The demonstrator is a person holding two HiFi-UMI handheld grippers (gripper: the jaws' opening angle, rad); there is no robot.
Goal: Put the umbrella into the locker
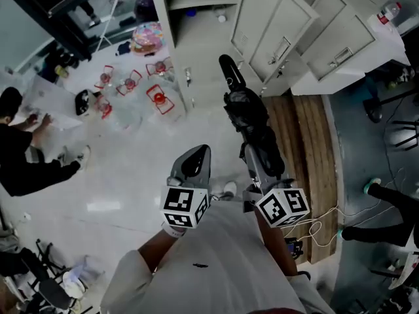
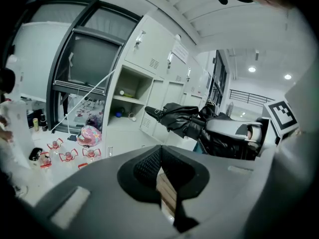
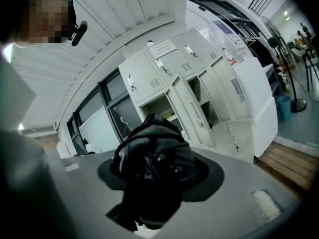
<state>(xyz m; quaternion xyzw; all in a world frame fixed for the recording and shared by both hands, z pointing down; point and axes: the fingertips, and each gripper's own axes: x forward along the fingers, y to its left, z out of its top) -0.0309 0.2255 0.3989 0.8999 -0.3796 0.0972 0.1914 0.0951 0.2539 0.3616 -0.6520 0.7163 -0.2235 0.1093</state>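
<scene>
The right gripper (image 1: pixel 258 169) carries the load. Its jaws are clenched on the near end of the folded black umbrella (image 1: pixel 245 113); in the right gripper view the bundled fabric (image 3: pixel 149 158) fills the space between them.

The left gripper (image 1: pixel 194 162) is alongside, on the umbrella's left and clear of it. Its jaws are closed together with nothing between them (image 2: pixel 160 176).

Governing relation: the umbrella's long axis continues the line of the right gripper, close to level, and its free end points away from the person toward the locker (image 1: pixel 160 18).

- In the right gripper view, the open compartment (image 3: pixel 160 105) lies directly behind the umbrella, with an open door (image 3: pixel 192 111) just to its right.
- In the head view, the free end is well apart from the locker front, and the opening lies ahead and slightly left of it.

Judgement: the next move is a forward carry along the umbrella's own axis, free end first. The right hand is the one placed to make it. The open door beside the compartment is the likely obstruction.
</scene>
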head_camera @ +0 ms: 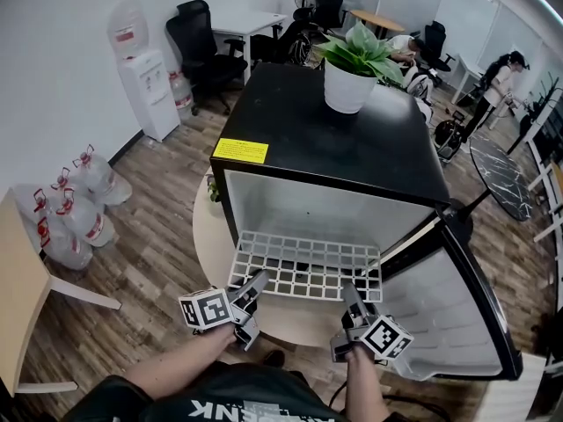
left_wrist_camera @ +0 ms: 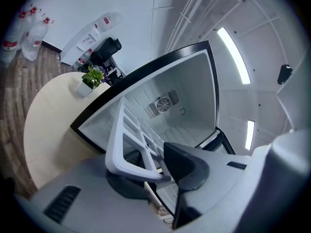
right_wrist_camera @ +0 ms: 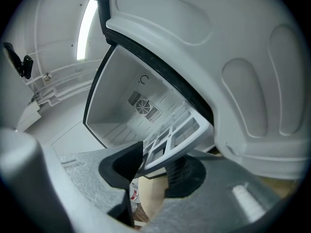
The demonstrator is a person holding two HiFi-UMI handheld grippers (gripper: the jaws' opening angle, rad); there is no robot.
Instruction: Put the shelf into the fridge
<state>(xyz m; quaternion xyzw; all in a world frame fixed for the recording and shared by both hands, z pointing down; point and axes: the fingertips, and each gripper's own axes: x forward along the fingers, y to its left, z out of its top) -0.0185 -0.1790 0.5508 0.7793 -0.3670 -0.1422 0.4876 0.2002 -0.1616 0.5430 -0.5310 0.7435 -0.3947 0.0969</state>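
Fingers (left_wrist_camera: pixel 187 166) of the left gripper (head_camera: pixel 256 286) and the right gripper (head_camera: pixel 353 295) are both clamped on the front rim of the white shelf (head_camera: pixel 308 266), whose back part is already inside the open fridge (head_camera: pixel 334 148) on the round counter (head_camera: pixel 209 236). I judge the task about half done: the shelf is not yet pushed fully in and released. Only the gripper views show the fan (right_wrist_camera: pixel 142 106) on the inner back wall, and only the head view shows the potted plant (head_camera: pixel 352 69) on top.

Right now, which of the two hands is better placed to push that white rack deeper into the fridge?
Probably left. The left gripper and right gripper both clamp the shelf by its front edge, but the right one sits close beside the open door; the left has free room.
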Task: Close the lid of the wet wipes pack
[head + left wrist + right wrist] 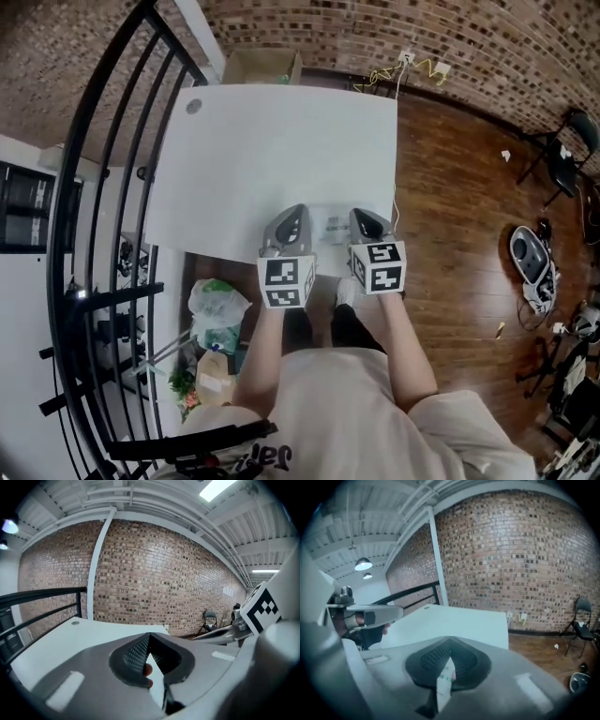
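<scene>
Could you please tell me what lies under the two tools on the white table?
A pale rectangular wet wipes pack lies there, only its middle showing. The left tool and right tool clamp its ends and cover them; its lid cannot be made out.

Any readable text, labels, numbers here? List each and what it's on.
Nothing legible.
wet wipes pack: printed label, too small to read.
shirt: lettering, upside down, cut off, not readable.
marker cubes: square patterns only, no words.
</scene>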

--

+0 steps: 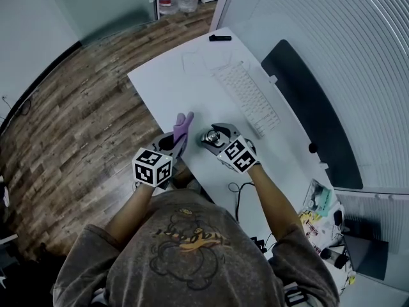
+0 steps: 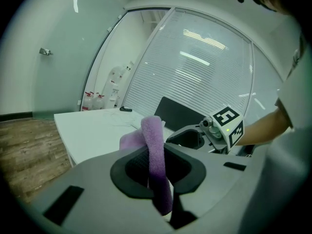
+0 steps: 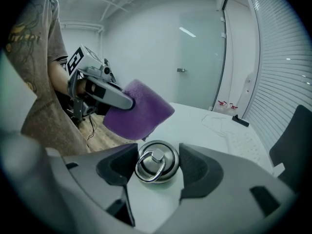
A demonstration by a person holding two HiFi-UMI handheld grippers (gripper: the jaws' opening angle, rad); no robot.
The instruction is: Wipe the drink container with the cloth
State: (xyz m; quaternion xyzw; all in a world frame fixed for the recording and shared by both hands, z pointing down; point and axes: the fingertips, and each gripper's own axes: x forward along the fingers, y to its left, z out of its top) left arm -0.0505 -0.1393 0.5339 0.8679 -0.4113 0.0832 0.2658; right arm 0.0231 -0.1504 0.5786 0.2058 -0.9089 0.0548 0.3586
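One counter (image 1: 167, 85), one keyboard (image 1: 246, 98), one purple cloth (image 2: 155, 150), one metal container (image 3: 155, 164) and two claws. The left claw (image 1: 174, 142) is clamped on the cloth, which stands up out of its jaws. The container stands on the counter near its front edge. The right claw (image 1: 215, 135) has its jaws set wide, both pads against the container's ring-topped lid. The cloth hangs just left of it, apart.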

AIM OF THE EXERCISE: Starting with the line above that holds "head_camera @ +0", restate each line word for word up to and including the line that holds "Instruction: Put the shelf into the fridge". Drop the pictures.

PROBLEM SOLUTION:
head_camera @ +0 ms: 
left_wrist_camera @ +0 ms: 
right_wrist_camera @ +0 ms: 
The demonstrator is a person holding two HiFi-UMI handheld grippers (gripper: the jaws' opening angle, rad); there is no robot.
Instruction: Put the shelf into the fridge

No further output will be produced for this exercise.